Data excerpt Block Start
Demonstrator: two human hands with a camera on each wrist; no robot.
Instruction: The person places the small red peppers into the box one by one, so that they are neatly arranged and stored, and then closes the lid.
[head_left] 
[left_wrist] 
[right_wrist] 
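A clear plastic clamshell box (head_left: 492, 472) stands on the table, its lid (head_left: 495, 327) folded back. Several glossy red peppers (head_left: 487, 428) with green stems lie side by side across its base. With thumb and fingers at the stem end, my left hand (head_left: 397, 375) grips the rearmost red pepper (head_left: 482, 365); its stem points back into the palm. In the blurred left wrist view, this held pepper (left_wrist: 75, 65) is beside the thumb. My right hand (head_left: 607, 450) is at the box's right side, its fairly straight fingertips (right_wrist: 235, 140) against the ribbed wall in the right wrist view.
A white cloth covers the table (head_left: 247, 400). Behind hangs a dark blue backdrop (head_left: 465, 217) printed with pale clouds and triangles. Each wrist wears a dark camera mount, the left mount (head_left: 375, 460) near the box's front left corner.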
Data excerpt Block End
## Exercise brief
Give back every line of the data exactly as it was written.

## The answer
Demonstrator: two human hands with a camera on each wrist; no robot.
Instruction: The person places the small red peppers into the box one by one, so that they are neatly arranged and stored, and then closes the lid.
[head_left] 
[left_wrist] 
[right_wrist] 
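A clear plastic clamshell box (head_left: 492, 472) stands on the table, its lid (head_left: 495, 327) folded back. Several glossy red peppers (head_left: 487, 428) with green stems lie side by side across its base. With thumb and fingers at the stem end, my left hand (head_left: 397, 375) grips the rearmost red pepper (head_left: 482, 365); its stem points back into the palm. In the blurred left wrist view, this held pepper (left_wrist: 75, 65) is beside the thumb. My right hand (head_left: 607, 450) is at the box's right side, its fairly straight fingertips (right_wrist: 235, 140) against the ribbed wall in the right wrist view.
A white cloth covers the table (head_left: 247, 400). Behind hangs a dark blue backdrop (head_left: 465, 217) printed with pale clouds and triangles. Each wrist wears a dark camera mount, the left mount (head_left: 375, 460) near the box's front left corner.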

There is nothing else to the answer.